Так что отступать я не думал, какое бы нежелание она не изображала, я вообще не верю в какое-то там нежелание, из окна же не выкинулась до сих пор, значит, всё это не более чем игра… Отличная, захватывающая и самая лучшая из всех, в которые мне довелось играть до сих пор.
Но едва я снова навалился на неё, как она вцепилась мне в лицо, и хорошо, что у неё короткие ногти, не то остаться мне без глаз… Однако, пришлось ударить её по рукам, чтобы оторвать их от меня, вместе с несколькими кусочками моей кожи, очень больно, признаться, и я ударил её под дых, легонько, буквально пальцем, костяшкой, но моим пальцем её и убить можно, если ударить чуть сильнее.
Короткий стон и она согнулась, неспособная к сопротивлению, я тронул её плечо, пальцам так приятно ощущать её кожу.
– Ну извини… сама
– Па-ашёл ты!.. – прерывисто, пробормотала Таня.
Она разогнулась и ударила меня кулачком маленьким и острым. Ещё и ещё раз, по мере того, как дыхание возвращалось к ней, она дралась всё активнее.
– Господи, ты всё не уймёшься… – сказал и ударил её ладонью по лицу.
Она взвизгнула, прижав руки к лицу. В это время я поднялся на коленях, вытащил ремень из шлеек одним рывком и, сделав петлю, набросил на её запястья и привязал к модным золотым прутьям изголовья кровати.
– Ты… ты… – снова рванулась Таня.
– Я-я… успокойся, – сказал я, окончательно раздеваясь. – Сразу, наверное, так надо было.
– С-сволочь…
– Да ладно тебе… – усмехнулся я и заскользил ладонями по её длинными бёдрам, натянутых сейчас струной, поднял, наконец, рубашку выше, так, чтобы обнажилась грудь, жаль, что не могу стянуть её с её плеч, ведь руки её теперь заброшены за голову. Как приятно лежать кожей к коже, её кожа очень белая, нежная, нежнее и тоньше лепестков белых роз, а груди, немного растёкшиеся сейчас, оказывается, не так малы, как можно подумать, маленькие соски напряглись, и она будет говорить мне, что не хочет меня…

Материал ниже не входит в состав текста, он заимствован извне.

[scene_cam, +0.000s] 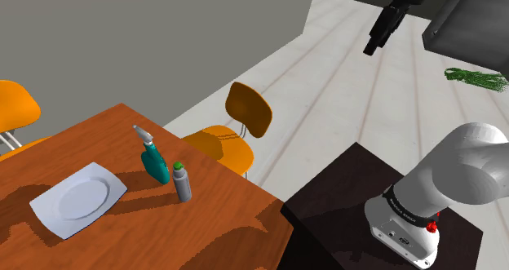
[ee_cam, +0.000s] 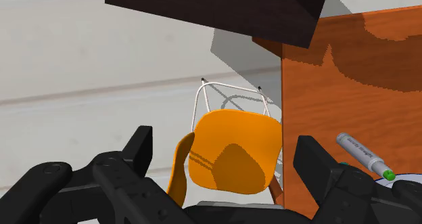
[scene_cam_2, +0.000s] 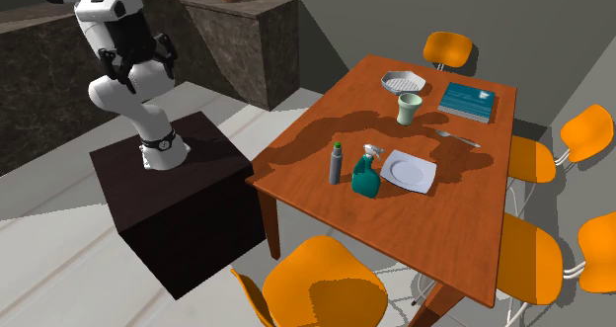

– Не смей, слышишь? Не смей… если ты… ты умрёшь!
– И кто меня убьёт? Ты? – тихо засмеялся я, я взял её лицо в ладонь, жаль, конечно, синяк надувается, но и я с ободранной мордой оказался. А теперь я держал её, чтобы она не могла увернуться от поцелуя.
Ох, наконец-то я забрался в её рот… нет, стоило получить ещё сорок раз в пах, чтобы всё же узнать, как это – целовать её. Она попыталась отодвинуться, выворачивая затылок, но я не позволил ей ускользнуть, как можно прервать такой поцелуй?
Она оказалась миниатюрной в своём тайном месте, даже странно, ребёнка родила, хотя кесарево, конечно, свежий шов поперёк живота над лоном, и всё же, почти как с девственницей с ней. Она вскрикнула, зажмурившись и краснея, я, к сожалению, кончил почти сразу, так сильно было моё возбуждение, так сильно, что я почти не испытал облегчения. И даже наслаждения.
Я соскользнул с неё, ослабил петлю, растягивая её, Таня прижала руки к груди, дрожа немного.
– Ну… что ты? – всё ещё задыхаясь, проговорил я, обнимая её.
– Дурак… к-конец… тебе… – проговорила она, попытавшись снять с себя мою руку, впрочем, довольно бессильно.
Я засмеялся беззвучно, и, чувствуя, что с этим смехом ко мне всё больше возвращаются силы. И желание. Поэтому я потянул её к себе. Она выставила локоть.
– Руки хоть… развяжи, – проговорила она.
Я стянул петлю с её рук, и она тут же замахнулась, чтобы ударить меня, но я перехватил их одной рукой.
– Хватит, – сказал я, поднося её запястья, которые я держал в одной руке к своим губам. – Чего теперь-то? А будешь дурковать, снова свяжу.